⟨
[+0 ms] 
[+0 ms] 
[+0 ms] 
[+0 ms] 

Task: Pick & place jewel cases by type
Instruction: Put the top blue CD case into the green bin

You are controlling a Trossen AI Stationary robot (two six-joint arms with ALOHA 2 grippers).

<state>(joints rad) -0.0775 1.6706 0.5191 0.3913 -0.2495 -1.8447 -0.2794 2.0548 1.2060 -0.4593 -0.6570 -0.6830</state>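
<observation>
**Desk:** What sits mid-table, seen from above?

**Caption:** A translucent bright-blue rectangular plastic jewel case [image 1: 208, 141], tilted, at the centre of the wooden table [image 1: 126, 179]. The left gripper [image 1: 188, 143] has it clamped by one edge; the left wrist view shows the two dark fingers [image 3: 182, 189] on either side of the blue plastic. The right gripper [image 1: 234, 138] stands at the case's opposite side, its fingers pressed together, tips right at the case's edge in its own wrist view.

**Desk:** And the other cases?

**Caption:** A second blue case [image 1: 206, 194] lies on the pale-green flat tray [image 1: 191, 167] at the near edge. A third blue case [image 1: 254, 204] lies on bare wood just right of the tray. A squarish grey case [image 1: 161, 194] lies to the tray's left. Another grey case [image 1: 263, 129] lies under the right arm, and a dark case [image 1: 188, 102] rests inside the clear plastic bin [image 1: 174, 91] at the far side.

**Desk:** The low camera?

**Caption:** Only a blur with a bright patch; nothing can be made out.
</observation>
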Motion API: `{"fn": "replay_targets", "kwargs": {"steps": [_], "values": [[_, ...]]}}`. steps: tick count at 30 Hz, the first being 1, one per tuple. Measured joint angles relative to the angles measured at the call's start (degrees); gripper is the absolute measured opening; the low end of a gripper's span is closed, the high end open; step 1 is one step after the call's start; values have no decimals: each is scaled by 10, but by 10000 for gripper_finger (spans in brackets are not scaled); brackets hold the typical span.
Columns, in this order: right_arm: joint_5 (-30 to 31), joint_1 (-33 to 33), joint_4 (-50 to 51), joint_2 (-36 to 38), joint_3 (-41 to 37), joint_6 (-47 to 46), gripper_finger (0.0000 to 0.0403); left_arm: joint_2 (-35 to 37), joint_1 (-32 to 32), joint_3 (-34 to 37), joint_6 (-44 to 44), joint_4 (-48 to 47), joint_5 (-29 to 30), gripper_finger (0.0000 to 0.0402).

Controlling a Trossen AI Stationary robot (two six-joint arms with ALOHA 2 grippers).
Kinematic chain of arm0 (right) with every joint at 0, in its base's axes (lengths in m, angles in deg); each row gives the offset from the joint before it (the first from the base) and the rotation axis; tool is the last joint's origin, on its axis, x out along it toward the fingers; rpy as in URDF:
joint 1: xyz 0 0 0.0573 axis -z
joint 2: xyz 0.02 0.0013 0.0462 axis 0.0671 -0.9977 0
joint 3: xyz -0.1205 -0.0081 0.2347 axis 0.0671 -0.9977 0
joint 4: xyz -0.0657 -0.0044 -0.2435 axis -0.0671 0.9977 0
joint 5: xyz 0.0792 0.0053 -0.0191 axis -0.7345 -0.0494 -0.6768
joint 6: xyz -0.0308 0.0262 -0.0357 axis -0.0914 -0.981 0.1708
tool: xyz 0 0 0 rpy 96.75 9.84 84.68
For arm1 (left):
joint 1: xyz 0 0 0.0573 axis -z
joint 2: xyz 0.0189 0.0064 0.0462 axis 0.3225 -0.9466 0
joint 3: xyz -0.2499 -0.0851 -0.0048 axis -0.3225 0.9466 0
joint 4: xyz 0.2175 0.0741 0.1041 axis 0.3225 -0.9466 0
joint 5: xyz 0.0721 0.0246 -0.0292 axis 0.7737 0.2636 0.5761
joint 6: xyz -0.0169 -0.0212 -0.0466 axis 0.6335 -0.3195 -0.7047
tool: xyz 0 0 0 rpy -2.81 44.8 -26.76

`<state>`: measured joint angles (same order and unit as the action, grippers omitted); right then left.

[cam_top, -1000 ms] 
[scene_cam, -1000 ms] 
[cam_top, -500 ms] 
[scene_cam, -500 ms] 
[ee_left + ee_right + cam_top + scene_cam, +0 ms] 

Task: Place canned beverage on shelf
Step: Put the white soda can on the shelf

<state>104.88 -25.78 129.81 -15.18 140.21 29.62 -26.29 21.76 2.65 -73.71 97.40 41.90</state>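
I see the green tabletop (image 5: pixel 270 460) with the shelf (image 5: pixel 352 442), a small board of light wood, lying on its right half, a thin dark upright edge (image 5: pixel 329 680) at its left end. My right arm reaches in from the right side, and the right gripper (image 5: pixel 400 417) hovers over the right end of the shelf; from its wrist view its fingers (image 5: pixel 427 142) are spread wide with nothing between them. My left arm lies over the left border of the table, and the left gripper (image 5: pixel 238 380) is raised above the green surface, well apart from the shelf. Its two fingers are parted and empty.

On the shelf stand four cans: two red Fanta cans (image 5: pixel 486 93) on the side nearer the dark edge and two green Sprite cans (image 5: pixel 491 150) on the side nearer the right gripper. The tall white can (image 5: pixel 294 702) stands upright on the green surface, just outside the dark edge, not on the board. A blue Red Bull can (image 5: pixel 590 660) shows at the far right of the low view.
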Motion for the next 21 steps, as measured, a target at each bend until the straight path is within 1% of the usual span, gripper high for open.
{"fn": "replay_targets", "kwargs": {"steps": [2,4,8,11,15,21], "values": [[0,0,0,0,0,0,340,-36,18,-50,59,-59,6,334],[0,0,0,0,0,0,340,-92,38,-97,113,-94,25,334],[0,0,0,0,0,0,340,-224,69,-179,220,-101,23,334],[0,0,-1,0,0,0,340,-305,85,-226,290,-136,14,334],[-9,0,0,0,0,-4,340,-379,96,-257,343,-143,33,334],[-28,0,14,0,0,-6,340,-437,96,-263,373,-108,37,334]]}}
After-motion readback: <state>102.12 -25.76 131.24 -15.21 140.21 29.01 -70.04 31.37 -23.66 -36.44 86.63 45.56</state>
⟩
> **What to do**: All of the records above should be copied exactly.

> **Your response**:
[+0 ms] 
[+0 ms] 
[+0 ms] 
[+0 ms] 

Task: Pick & place jewel cases by type
Instruction: Put the top blue CD case into the green bin

You are controlling a Trossen AI Stationary robot (two six-joint arms with ALOHA 2 grippers).

<state>(joints rad) -0.0775 1.6706 0.5191 0.3913 -0.2495 -1.8447 -0.2794 2.0548 1.2060 -0.4593 -0.6570 -0.6830</state>
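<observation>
**Desk:** What sits mid-table, seen from above?

**Caption:** A translucent bright-blue rectangular plastic jewel case [image 1: 208, 141], tilted, at the centre of the wooden table [image 1: 126, 179]. The left gripper [image 1: 188, 143] has it clamped by one edge; the left wrist view shows the two dark fingers [image 3: 182, 189] on either side of the blue plastic. The right gripper [image 1: 234, 138] stands at the case's opposite side, its fingers pressed together, tips right at the case's edge in its own wrist view.

**Desk:** And the other cases?

**Caption:** A second blue case [image 1: 206, 194] lies on the pale-green flat tray [image 1: 191, 167] at the near edge. A third blue case [image 1: 254, 204] lies on bare wood just right of the tray. A squarish grey case [image 1: 161, 194] lies to the tray's left. Another grey case [image 1: 263, 129] lies under the right arm, and a dark case [image 1: 188, 102] rests inside the clear plastic bin [image 1: 174, 91] at the far side.

**Desk:** The low camera?

**Caption:** Only a blur with a bright patch; nothing can be made out.
</observation>
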Motion API: `{"fn": "replay_targets", "kwargs": {"steps": [_], "values": [[_, ...]]}}`. steps: tick count at 30 Hz, the first being 1, one per tuple. Measured joint angles relative to the angles measured at the call's start (degrees); gripper is the absolute measured opening; the low end of a gripper's span is closed, the high end open; step 1 is one step after the call's start; values have no decimals: each is scaled by 10, but by 10000 for gripper_finger (spans in brackets are not scaled); brackets hold the typical span.
Columns, in this order: right_arm: joint_5 (-30 to 31), joint_1 (-33 to 33), joint_4 (-50 to 51), joint_2 (-36 to 38), joint_3 (-41 to 37), joint_6 (-47 to 46), gripper_finger (0.0000 to 0.0403); left_arm: joint_2 (-35 to 37), joint_1 (-32 to 32), joint_3 (-34 to 37), joint_6 (-44 to 44), joint_4 (-48 to 47), joint_5 (-29 to 30), gripper_finger (0.0000 to 0.0402).

Controlling a Trossen AI Stationary robot (two six-joint arms with ALOHA 2 grippers).
Kinematic chain of arm0 (right) with every joint at 0, in its base's axes (lengths in m, angles in deg); each row gives the offset from the joint before it (the first from the base) and the rotation axis; tool is the last joint's origin, on its axis, x out along it toward the fingers; rpy as in URDF:
joint 1: xyz 0 0 0.0573 axis -z
joint 2: xyz 0.02 0.0013 0.0462 axis 0.0671 -0.9977 0
joint 3: xyz -0.1205 -0.0081 0.2347 axis 0.0671 -0.9977 0
joint 4: xyz -0.0657 -0.0044 -0.2435 axis -0.0671 0.9977 0
joint 5: xyz 0.0792 0.0053 -0.0191 axis -0.7345 -0.0494 -0.6768
joint 6: xyz -0.0308 0.0262 -0.0357 axis -0.0914 -0.981 0.1708
tool: xyz 0 0 0 rpy 96.75 9.84 84.68
For arm1 (left):
joint 1: xyz 0 0 0.0573 axis -z
joint 2: xyz 0.0189 0.0064 0.0462 axis 0.3225 -0.9466 0
joint 3: xyz -0.2499 -0.0851 -0.0048 axis -0.3225 0.9466 0
joint 4: xyz 0.2175 0.0741 0.1041 axis 0.3225 -0.9466 0
joint 5: xyz 0.0721 0.0246 -0.0292 axis 0.7737 0.2636 0.5761
joint 6: xyz -0.0169 -0.0212 -0.0466 axis 0.6335 -0.3195 -0.7047
tool: xyz 0 0 0 rpy -2.81 44.8 -26.76

`<state>`: measured joint angles (same order and unit as the action, grippers omitted); right then left.

[cam_top, -1000 ms] 
[scene_cam, -1000 ms] 
[cam_top, -500 ms] 
[scene_cam, -500 ms] 
[ee_left + ee_right + cam_top + scene_cam, +0 ms] 

Task: Place canned beverage on shelf
Step: Put the white soda can on the shelf

<state>104.88 -25.78 129.81 -15.18 140.21 29.62 -26.29 21.76 2.65 -73.71 97.40 41.90</state>
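I see the green tabletop (image 5: pixel 270 460) with the shelf (image 5: pixel 352 442), a small board of light wood, lying on its right half, a thin dark upright edge (image 5: pixel 329 680) at its left end. My right arm reaches in from the right side, and the right gripper (image 5: pixel 400 417) hovers over the right end of the shelf; from its wrist view its fingers (image 5: pixel 427 142) are spread wide with nothing between them. My left arm lies over the left border of the table, and the left gripper (image 5: pixel 238 380) is raised above the green surface, well apart from the shelf. Its two fingers are parted and empty.

On the shelf stand four cans: two red Fanta cans (image 5: pixel 486 93) on the side nearer the dark edge and two green Sprite cans (image 5: pixel 491 150) on the side nearer the right gripper. The tall white can (image 5: pixel 294 702) stands upright on the green surface, just outside the dark edge, not on the board. A blue Red Bull can (image 5: pixel 590 660) shows at the far right of the low view.
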Motion for the next 21 steps, as measured, a target at each bend until the straight path is within 1% of the usual span, gripper high for open.
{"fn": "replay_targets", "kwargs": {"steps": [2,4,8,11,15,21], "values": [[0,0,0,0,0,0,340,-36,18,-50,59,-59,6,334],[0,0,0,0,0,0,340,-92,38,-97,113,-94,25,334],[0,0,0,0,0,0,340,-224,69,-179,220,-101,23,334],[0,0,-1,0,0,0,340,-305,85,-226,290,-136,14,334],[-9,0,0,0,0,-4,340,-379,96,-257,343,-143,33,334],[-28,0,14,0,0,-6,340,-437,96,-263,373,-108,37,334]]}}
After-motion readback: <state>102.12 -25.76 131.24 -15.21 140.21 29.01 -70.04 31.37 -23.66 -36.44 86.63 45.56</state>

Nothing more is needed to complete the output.